After refusing to support the Webb
amendment giving the troops a decent interval between
deployments, the blocking the defense authorization bill, President
Bush and the Republicans are now wailing
that the Democrats are refusing to give the military a pay
raise.
This is the same pay raise that was part of
the defense authorization bill they just blocked and the same pay
raise the president himself threatened to veto just two months ago.
It was reported at
the time that the Bush administration "'strongly opposes' both
the 3.5 percent raise for 2008 and the follow-on increases, calling
extra pay increases 'unnecessary.'"
Sen. Harry Reid,
D-Nev., responded to Bush's hypocritical taunts today with this:
Democrats
and a majority of Americans believe that supporting the troops means
rebuilding our overburdened military and redeploying our troops from
an Iraqi civil war. It is the height of hypocrisy for a President
whose Administration has sent our brave men and women into combat
without the proper equipment, recuperation time, training or strategy
for success to lecture Congress about supporting the
troops.
If our military's wellbeing were truly a
priority for this President, as he indicated this morning, why has
his Administration for the past several months opposed military pay
raises as too costly and blocked everything we have done to support
the troops? I hope, but highly doubt, that President Bush will one
day realize that supporting our troops is more than a slogan or a
photo op.
Bush Lying About War Casualties, Refuses To Honor All
Those Who Died In Wars He Started
Here comes another dirty little secret about the
Bushites' disastrous Iraq war: Many more American troops have died
there than they have admitted. These troops aren't part of the Army
or other official military units. They are part of the hidden
"contract army" that Bush has quietly sent to war. While there are
about 150,000 U.S. military personnel in Iraq, there are more than
120,000 other men and women serving alongside the military, but
drawing their paychecks through such Pentagon contractors as
Halliburton, Blackwater, DynCorp, and Custer
Battles.
Bush's corporate army not only provides
support services -- including doing laundry, serving meals and
delivering water - but it also is engaged in such direct military
functions as interrogating prisoners, training the Iraq army,
guarding the Green Zone, protecting military convoys, analyzing
intelligence, and providing paramilitary
security.
These are hired hands, not soldiers, and
mostly they lack the training, discipline, and equipment of the
regular forces -- yet they're thrown into the same deadly
environment, getting shot, bombed, maimed, and killed. Yet, the
Bushites don't even keep count of them. A spokesman coldly says:
"There is no requirement for the U.S. government to track these
numbers."
Excuse me, but they're not numbers. They are
people. And the Labor Department, which receives workers compensation
claims, has quietly recorded that at least 917 of these people have
died in Bush's war. Another 12,000 have been wounded in battle or
injured on the job. That's about one-third more causalities than the
Bushites have told us about -- a hidden toll of this awful war, and
another measure of its deceit and immorality.
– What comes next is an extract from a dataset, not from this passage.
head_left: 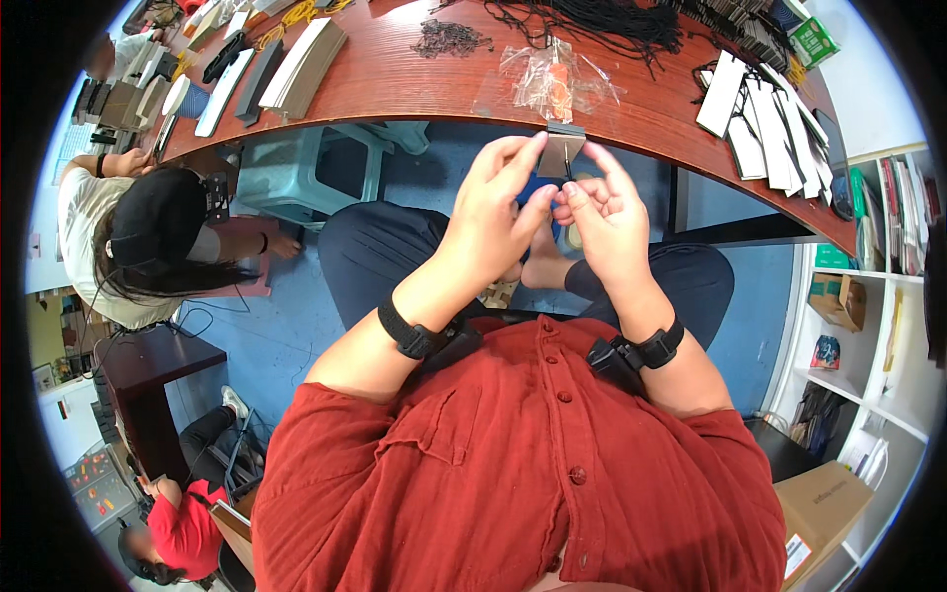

The death toll for private contractors in the U.S.
wars in Iraq and Afghanistan has topped 1,000, a stark reminder of
the risks run by civilians working with the military in roles
previously held by soldiers.
A further 13,000
contractors have been wounded in the two separate wars led by the
United States against enemies who share fundamentalist Islamic
beliefs and the hit-and-run tactics that drain conventional
armies.
The casualty toll is based on figures the U.S.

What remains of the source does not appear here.